Your goal: Write out every entry precisely as given, leaving the pictures out.

-- Opening Marker --

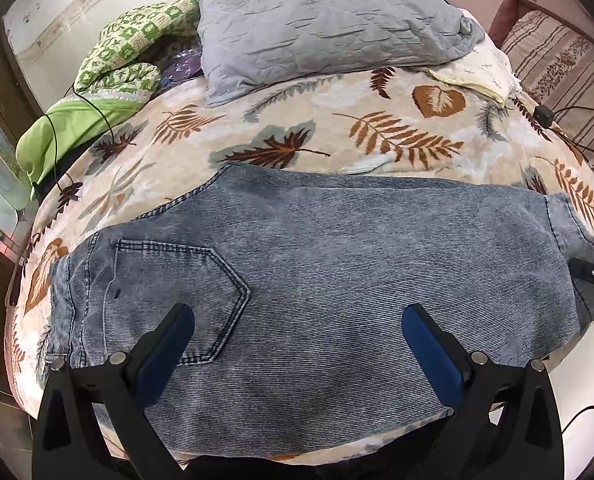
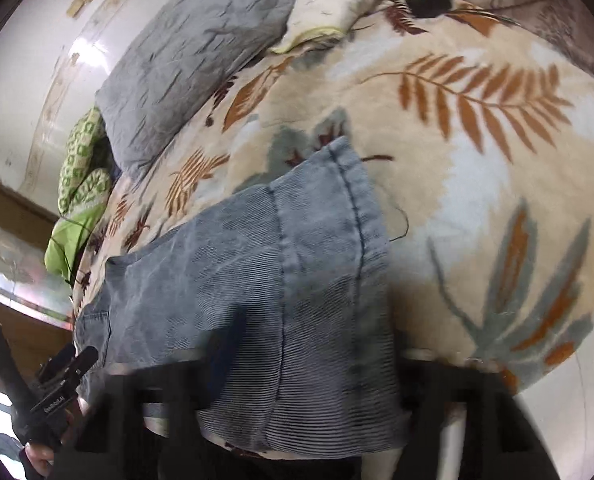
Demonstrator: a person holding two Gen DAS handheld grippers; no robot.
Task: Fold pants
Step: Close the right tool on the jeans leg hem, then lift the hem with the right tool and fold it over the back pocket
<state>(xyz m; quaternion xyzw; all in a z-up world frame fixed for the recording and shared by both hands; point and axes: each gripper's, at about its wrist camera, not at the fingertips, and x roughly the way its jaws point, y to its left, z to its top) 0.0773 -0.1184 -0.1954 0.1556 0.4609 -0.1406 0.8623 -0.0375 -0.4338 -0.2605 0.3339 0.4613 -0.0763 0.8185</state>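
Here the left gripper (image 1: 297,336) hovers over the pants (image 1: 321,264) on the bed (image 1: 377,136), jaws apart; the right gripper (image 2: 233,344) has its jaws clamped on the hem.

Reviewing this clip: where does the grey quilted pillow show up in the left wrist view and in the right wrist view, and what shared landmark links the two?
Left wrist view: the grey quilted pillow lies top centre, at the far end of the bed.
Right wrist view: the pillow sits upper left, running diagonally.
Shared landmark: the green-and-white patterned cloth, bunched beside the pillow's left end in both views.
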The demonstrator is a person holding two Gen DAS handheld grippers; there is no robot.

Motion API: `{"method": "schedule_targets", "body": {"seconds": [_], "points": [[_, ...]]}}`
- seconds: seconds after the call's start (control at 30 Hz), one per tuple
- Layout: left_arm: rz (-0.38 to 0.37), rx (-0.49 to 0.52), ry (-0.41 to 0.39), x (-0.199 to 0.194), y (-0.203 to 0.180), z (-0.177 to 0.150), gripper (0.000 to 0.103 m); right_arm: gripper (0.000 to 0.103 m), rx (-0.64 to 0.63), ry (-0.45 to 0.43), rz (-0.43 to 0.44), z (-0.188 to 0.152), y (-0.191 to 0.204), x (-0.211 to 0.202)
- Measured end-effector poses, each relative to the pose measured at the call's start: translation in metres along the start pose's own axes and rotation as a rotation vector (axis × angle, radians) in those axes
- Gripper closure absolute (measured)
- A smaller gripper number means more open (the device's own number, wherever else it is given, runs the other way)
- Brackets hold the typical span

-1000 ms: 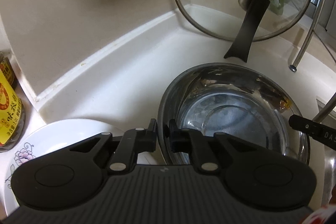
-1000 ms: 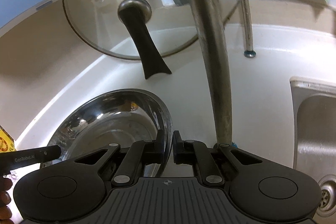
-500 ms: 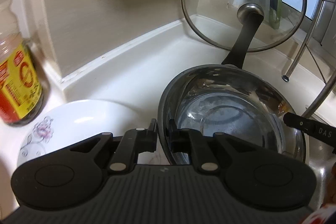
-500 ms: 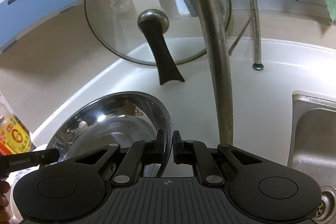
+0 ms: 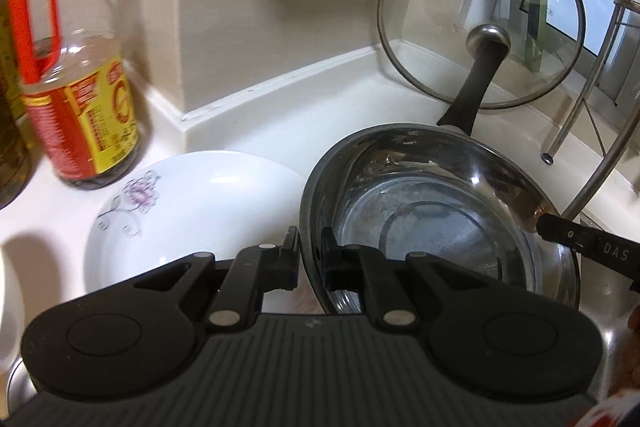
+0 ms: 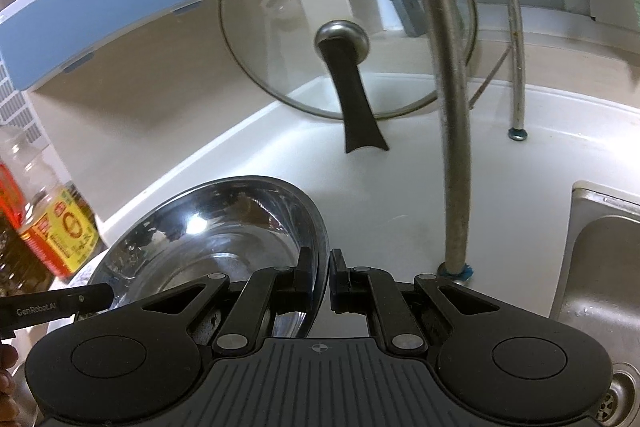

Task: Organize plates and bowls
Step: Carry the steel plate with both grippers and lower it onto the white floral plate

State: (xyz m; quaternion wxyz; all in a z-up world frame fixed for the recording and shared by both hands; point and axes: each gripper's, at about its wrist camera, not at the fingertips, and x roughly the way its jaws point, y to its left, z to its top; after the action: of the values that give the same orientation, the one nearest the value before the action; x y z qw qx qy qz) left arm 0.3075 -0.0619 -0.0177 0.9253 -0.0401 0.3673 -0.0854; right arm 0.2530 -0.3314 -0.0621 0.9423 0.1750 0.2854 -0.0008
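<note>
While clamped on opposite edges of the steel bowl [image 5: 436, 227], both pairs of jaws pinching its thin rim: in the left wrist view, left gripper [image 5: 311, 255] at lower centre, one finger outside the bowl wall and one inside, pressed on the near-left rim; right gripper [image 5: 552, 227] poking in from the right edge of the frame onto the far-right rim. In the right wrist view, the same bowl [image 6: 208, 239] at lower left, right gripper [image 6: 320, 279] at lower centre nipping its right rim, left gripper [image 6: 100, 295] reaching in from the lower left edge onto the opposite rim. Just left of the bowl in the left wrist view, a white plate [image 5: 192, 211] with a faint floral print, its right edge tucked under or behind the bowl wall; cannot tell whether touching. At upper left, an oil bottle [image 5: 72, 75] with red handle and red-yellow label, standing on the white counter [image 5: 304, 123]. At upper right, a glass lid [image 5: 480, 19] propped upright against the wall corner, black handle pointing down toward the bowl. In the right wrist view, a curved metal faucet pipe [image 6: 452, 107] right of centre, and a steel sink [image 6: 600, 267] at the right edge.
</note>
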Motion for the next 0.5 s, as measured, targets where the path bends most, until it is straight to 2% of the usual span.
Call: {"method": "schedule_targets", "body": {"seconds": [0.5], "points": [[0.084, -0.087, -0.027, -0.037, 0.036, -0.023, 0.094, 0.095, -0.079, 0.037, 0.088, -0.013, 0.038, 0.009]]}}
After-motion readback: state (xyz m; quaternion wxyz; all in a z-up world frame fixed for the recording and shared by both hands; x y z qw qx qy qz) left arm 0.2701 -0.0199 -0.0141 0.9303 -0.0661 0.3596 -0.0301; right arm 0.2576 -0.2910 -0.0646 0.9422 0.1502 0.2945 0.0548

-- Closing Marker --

Response to this exercise:
Demonstrator: a person holding two Gen DAS handheld grippers; no robot.
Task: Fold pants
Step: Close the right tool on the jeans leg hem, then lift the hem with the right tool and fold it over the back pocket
<state>(xyz m; quaternion xyzw; all in a z-up world frame fixed for the recording and shared by both hands; point and axes: each gripper's, at about its wrist camera, not at the fingertips, and x roughly the way its jaws point, y to its left, z to its top) 0.0773 -0.1184 -0.1954 0.1556 0.4609 -0.1406 0.8623 -0.0375 -0.4338 -0.2605 0.3339 0.4613 -0.0763 0.8185</state>
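Here the left gripper (image 1: 297,336) hovers over the pants (image 1: 321,264) on the bed (image 1: 377,136), jaws apart; the right gripper (image 2: 233,344) has its jaws clamped on the hem.

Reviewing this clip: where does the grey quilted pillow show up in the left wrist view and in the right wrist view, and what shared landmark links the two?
Left wrist view: the grey quilted pillow lies top centre, at the far end of the bed.
Right wrist view: the pillow sits upper left, running diagonally.
Shared landmark: the green-and-white patterned cloth, bunched beside the pillow's left end in both views.
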The demonstrator is a person holding two Gen DAS handheld grippers; there is no robot.

Motion API: `{"method": "schedule_targets", "body": {"seconds": [_], "points": [[_, ...]]}}`
- seconds: seconds after the call's start (control at 30 Hz), one per tuple
- Layout: left_arm: rz (-0.38 to 0.37), rx (-0.49 to 0.52), ry (-0.41 to 0.39), x (-0.199 to 0.194), y (-0.203 to 0.180), z (-0.177 to 0.150), gripper (0.000 to 0.103 m); right_arm: gripper (0.000 to 0.103 m), rx (-0.64 to 0.63), ry (-0.45 to 0.43), rz (-0.43 to 0.44), z (-0.188 to 0.152), y (-0.191 to 0.204), x (-0.211 to 0.202)
- Measured end-effector poses, each relative to the pose measured at the call's start: translation in metres along the start pose's own axes and rotation as a rotation vector (axis × angle, radians) in those axes
- Gripper closure absolute (measured)
- A smaller gripper number means more open (the device's own number, wherever else it is given, runs the other way)
- Brackets hold the typical span

-1000 ms: 
-1000 ms: 
-500 ms: 
-500 ms: 
+0 ms: 
+0 ms: 

Task: Organize plates and bowls
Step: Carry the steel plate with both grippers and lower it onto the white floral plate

State: (xyz m; quaternion wxyz; all in a z-up world frame fixed for the recording and shared by both hands; point and axes: each gripper's, at about its wrist camera, not at the fingertips, and x roughly the way its jaws point, y to its left, z to its top; after the action: of the values that give the same orientation, the one nearest the value before the action; x y z qw qx qy qz) left arm 0.3075 -0.0619 -0.0177 0.9253 -0.0401 0.3673 -0.0854; right arm 0.2530 -0.3314 -0.0621 0.9423 0.1750 0.2854 -0.0008
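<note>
While clamped on opposite edges of the steel bowl [image 5: 436, 227], both pairs of jaws pinching its thin rim: in the left wrist view, left gripper [image 5: 311, 255] at lower centre, one finger outside the bowl wall and one inside, pressed on the near-left rim; right gripper [image 5: 552, 227] poking in from the right edge of the frame onto the far-right rim. In the right wrist view, the same bowl [image 6: 208, 239] at lower left, right gripper [image 6: 320, 279] at lower centre nipping its right rim, left gripper [image 6: 100, 295] reaching in from the lower left edge onto the opposite rim. Just left of the bowl in the left wrist view, a white plate [image 5: 192, 211] with a faint floral print, its right edge tucked under or behind the bowl wall; cannot tell whether touching. At upper left, an oil bottle [image 5: 72, 75] with red handle and red-yellow label, standing on the white counter [image 5: 304, 123]. At upper right, a glass lid [image 5: 480, 19] propped upright against the wall corner, black handle pointing down toward the bowl. In the right wrist view, a curved metal faucet pipe [image 6: 452, 107] right of centre, and a steel sink [image 6: 600, 267] at the right edge.
</note>
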Motion for the next 0.5 s, as measured, targets where the path bends most, until it is straight to 2% of the usual span.
Call: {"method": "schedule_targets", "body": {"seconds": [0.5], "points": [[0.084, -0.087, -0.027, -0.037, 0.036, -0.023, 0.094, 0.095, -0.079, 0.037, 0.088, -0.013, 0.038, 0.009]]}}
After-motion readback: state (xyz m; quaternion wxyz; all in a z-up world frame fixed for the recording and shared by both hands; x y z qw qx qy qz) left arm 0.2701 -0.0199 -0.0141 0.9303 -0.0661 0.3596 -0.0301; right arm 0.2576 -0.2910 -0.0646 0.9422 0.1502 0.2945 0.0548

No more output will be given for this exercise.